Wie junge Menschen auf dem Land ihre Dörfer aktiv mitgestalten
Junge Menschen in ländlichen Regionen erhalten zunehmend mehr Möglichkeiten, ihre Gemeinden mitzugestalten. Programme wie Jugend Bewegt und lokale Jugendparlamente helfen ihnen, eine aktive Rolle zu übernehmen. Diese Initiativen sollen junge Einwohner einbinden und gleichzeitig ihre Städte und Dörfer für die Zukunft verbessern.
Das Programm Jugend Bewegt wurde 2012 von der Jugendstiftung Baden-Württemberg und dem Landesjugendring ins Leben gerufen. Es bietet Kommunen bis zu zwei Jahre lang Beratung und Unterstützung, um Jugendliche in Entscheidungsprozesse einzubinden. Bisher haben über 40 Städte und Gemeinden in der Region das Konzept übernommen.
Ein langjähriges Beispiel ist das Jugendparlament in Lingen, das seit mehr als 20 Jahren besteht. Die Gruppe verfügt über ein eigenes Budget, mit dem Mitglieder Projekte wie bessere Radwege oder Verkehrsicherheitsmaßnahmen finanzieren können. Lokale Verantwortliche sehen diese finanzielle Unabhängigkeit als Schlüssel zum Erfolg des Parlaments.

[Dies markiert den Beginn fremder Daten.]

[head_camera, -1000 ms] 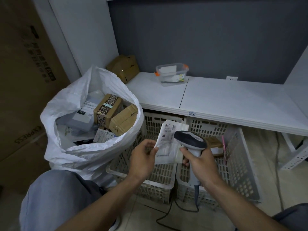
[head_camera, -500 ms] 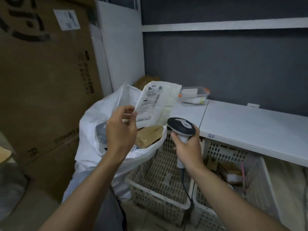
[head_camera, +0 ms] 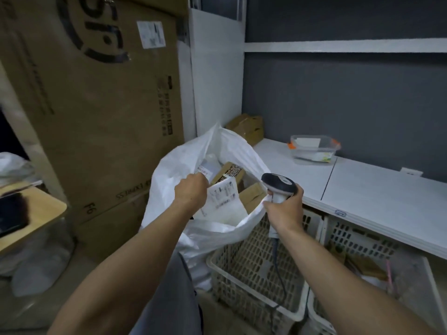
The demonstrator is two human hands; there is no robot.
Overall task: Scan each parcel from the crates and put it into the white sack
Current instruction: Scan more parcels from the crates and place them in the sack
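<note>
The white sack (head_camera: 169, 180) stands open at centre, with brown boxes (head_camera: 251, 193) and other parcels inside. My left hand (head_camera: 192, 191) is inside the sack's mouth and grips a flat white parcel (head_camera: 223, 201) with a printed label; the parcel hangs down into the sack. My right hand (head_camera: 283, 209) grips the handle of a grey barcode scanner (head_camera: 278, 183) and also pinches the sack's near rim. Two white perforated crates sit under the shelf: the left crate (head_camera: 244, 281) looks empty, the right crate (head_camera: 425, 286) holds brown parcels (head_camera: 367, 267).
A large cardboard box (head_camera: 96, 105) stands to the left of the sack. The white shelf (head_camera: 362, 187) carries a clear plastic tub (head_camera: 313, 149) and a brown box (head_camera: 249, 128) in the corner. A wooden tabletop (head_camera: 36, 213) juts in at far left. The scanner cable (head_camera: 280, 274) hangs into the left crate.
My left hand lowered the white parcel from above the sack into its mouth. My right hand moved with the scanner to the sack's rim and took hold of it.
</note>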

In Kulmbach bringt die Zukunftswerkstatt junge Einwohner für eine dreistündige Sitzung zusammen. Dort entwickeln sie eine Vision für eine jugendfreundlichere Gemeinde. Die Organisatoren sind überzeugt, dass echte Mitbestimmung Extremismus vorbeugen und junge Menschen davon abhalten kann, die ländlichen Regionen zu verlassen.

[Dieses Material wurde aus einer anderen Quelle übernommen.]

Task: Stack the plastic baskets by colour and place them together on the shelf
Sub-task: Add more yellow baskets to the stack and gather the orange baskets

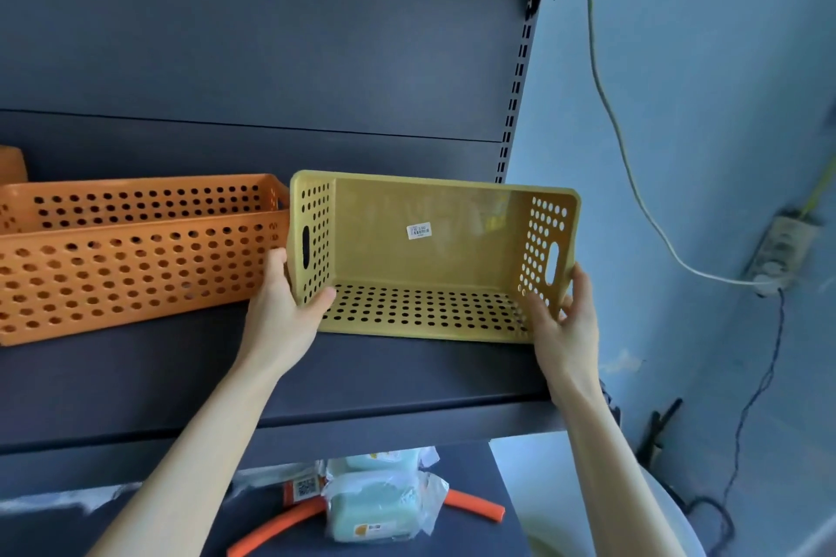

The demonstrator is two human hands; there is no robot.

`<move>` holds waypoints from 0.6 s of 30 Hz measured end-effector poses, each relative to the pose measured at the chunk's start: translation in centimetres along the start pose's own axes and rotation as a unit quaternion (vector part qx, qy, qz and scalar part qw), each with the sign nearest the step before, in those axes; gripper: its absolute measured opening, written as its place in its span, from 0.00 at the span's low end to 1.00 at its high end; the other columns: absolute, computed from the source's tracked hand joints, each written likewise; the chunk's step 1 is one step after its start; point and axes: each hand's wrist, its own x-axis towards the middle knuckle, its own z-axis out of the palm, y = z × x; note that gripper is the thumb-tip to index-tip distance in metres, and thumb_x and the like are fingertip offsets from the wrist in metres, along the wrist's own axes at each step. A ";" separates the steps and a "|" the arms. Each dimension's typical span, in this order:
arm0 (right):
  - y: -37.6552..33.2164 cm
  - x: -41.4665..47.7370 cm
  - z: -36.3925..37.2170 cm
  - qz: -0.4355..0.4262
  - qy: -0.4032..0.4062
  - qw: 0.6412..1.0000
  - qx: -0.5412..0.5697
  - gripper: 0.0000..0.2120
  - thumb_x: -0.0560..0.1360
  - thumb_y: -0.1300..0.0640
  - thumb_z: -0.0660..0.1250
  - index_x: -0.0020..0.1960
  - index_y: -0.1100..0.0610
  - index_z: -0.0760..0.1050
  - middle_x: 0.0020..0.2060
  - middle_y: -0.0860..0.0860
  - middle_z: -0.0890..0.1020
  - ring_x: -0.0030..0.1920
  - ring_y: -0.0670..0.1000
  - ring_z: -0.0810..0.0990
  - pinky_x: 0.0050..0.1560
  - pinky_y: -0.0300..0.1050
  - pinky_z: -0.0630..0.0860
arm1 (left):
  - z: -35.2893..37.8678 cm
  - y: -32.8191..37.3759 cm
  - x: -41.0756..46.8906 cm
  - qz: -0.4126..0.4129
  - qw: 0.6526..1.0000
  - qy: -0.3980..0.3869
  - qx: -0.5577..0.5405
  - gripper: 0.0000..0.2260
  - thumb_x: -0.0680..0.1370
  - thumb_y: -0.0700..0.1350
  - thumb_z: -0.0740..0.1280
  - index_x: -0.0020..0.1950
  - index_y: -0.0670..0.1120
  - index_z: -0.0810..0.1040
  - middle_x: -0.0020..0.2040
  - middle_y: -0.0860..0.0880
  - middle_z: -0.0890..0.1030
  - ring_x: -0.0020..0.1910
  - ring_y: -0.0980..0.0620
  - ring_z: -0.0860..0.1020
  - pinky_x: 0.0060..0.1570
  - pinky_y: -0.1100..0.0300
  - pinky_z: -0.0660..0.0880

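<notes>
A yellow perforated basket (425,249) is tipped on its side on the dark shelf (407,375), its open top facing me and a small white label on its base. My left hand (282,308) grips its left end wall, thumb inside. My right hand (561,321) grips its right end wall near the handle slot. Immediately to its left an orange perforated basket (131,267) stands upright on the shelf, almost touching the yellow one. Whether it holds a second orange basket nested inside I cannot tell.
Another orange item (11,163) peeks in at the far left edge. The slotted upright (513,104) ends the shelf on the right, beside a blue wall with a cable and socket (778,253). On the lower shelf lie wrapped sponges (380,507) and an orange tube (475,507).
</notes>
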 end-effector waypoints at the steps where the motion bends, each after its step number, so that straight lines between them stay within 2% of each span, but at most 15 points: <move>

Diese Projekte zeigen, wie Jugendbeteiligung in Kleinstädten einen Unterschied machen kann. Durch die Förderung von Ideen und gezielte Unterstützung helfen Programme wie Jugend Bewegt jungen Menschen, lokale Entscheidungen mitzugestalten. Die Hoffnung ist, dass immer mehr Gemeinden diesem Beispiel folgen und ländlichen Jugendlichen eine stärkere Stimme geben, um ihre Zukunft aktiv mitzuprägen.